Table 1 Statistical database parameters based on year of construction

The core diameter drops for a specific height/diameter (H/D) ratio, reducing the specimen volume significantly. As a result, the diameter of the core increases with decreasing strength. The core length generally depends upon the length/diameter (L/D) ratio; it should be 1.0 for the cube strength value and 2.0 for the cylinder strength value. It is required to apply a correction factor if the ratio is less than 2.0. The reason for using a correction factor is that long cores tend to give lower test values than short cores of the same cross-sectional area. A correction factor is applied to the calculated strength to convert all core specimens to approximately the same strength as the standard test cylinder. It is experienced that the core diameter gets affected by factors like maximum aggregate size, member dimension, and steel reinforcement in the member. EN 12504–1 [18] suggested that the core diameter/aggregate (D/A) ratio must be more than 3.0, while ASTM C42 [19] suggested its value as 2.0. Several standards consider the diameter of the core to be 100 mm, although, in Australia, a diameter of 75 mm is considered acceptable [20]. Table 1 shows the dataset for different years of construction grouped into six categories (D1 to D6) since it reflects the variation in strength in structural members caused by environmental conditions and voids, cracks, and carbonation, with parameters such as number of cores (diameter and height), ranges, standard deviation (SD), and coefficient of variation (COV). The core strength mentioned in this study has been calculated after conversion to an equivalent in-situ cube strength (equivalent cube strength as core strength/0.8). The value associated with the COV of the core strength, which is in the range of 13–35%, demonstrates that the dataset presented here is heterogeneous.

Assessment methodology

The assessment methodology is based on and influenced by controlled parameters such as the number of test locations for cores-NT, within-test variability, and methods of NDT (RH, UPV, and Combined Method (CM)). Uncontrolled parameters considered are concrete mix characteristics, i.e., type of cement, aggregate, compaction methods, curing conditions, water-to-cement ratio, elevated temperature, and carbonation. Fig. 1 shows a flow chart of the strength evaluation using reliability techniques. The evaluation approach for model accuracy is implemented and tested on a homogeneous data set of 275 core results collected from the in-situ structure categorized in D1 to D6, following normal distribution. Values obtained from the difference between estimated and observed results are strength values achieved by applying the same technique to a small set of cores. The core strength results selected for each number of cores (NC) between 2 and 20 are randomly chosen from the 275 core samples.

Fig. 1
figure 1

Flow chart of the strength evaluation using reliability techniques

The statistical regression is used to validate the relationship between core strength and strength estimated by the NDT (RH, UPV) method. A set of NC (x and fc) pairs is obtained, where x represents the NDT measurement (RH, UPV- Independent variable) and fc (Dependent variable) is the equivalent cube strength of the core corresponding to the test location. The fitted error has been estimated from the NC pairs, and the predicated error has been estimated from the (NT-NC) pairs in terms of RMSE and the coefficient R2. The compressive strength values are available at all core points in this study. This condition is often impractical in common scenarios due to the constraints on the dataset size. Since the findings may have some randomness, every collection of NC data showed a different outcome. Because of this, the same process is repeated 100 times for each NC element. The mean and standard deviation of the strength values over 100 repetitions shall be calculated for the NC reliability assessment.

Estimation methodology

Coefficient of determination (R2) estimation

The coefficient of determination (R2) is commonly used by researchers as a measure of the effectiveness of the fitted regression model, as indicated in Eq. (1).

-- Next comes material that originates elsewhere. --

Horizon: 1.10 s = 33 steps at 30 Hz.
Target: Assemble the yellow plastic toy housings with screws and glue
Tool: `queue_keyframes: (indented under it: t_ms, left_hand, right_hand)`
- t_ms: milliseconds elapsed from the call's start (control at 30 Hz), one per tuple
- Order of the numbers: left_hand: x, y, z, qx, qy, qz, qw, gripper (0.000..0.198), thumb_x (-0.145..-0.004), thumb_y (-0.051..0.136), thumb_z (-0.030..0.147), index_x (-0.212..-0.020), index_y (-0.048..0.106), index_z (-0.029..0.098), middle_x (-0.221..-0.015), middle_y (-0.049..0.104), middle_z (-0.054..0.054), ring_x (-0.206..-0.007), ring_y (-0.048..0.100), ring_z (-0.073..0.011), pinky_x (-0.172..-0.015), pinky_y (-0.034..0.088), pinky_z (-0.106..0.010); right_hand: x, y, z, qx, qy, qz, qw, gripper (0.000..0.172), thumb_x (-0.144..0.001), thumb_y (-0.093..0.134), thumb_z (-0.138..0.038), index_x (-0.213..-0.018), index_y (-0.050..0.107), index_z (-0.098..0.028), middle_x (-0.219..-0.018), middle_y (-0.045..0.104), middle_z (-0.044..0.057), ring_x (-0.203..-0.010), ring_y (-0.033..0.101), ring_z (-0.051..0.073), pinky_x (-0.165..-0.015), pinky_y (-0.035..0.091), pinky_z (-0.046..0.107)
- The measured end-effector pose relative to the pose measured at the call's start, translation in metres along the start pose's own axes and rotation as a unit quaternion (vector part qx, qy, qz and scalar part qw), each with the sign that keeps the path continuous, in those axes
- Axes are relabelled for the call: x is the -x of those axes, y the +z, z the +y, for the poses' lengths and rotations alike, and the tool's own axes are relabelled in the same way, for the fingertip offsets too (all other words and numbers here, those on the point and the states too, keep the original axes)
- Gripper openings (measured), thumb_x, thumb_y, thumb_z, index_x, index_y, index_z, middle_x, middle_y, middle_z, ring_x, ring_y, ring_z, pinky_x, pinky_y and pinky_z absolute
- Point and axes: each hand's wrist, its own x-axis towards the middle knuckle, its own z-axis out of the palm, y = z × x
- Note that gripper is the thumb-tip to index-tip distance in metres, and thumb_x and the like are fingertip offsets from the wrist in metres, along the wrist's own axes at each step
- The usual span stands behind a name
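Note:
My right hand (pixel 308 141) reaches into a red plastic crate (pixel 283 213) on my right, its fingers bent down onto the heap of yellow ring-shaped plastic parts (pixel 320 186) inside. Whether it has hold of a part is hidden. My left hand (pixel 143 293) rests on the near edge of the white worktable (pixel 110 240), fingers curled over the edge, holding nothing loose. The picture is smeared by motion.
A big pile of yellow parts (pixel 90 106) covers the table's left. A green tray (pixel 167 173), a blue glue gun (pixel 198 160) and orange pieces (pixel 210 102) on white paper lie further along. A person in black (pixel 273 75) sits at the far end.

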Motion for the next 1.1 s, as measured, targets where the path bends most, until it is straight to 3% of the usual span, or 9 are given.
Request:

$${R}^{2}=1-\frac{SSE}{SST}$$
(1)

where R2—coefficient of determination, SST- is the total sum of squares (total variation in values of the response variable) and SSE- is the sum of squares of residuals (amount of variation unexplained by the fitted regression model)

To analyze the relationship between core strength and NDT parameters (RH, UPV). We used the R2 coefficient as stated in Eq. (2). NDT tests were conducted before extracting the core from the in-situ members. The correlation between the two measures is used to evaluate concrete compressive strength. Ministry of railways-India [21] suggested that the probable accuracy of estimating concrete strength in a structure is ± 25%. The coefficient R2 assesses the reliability of goodness of fit but does not warn about the model's reliability when applied to the prediction. The R2 value for single and multiple variables with two regression equations (Power and Exponential) with nonlinear mathematical models are used in this analysis, as shown in Table 2. Equations of one variable (RH or UPV) provide best-fit correlations R2 > 0.70, which has improved R2 > 0.80 in the case of two variables (combined) equations.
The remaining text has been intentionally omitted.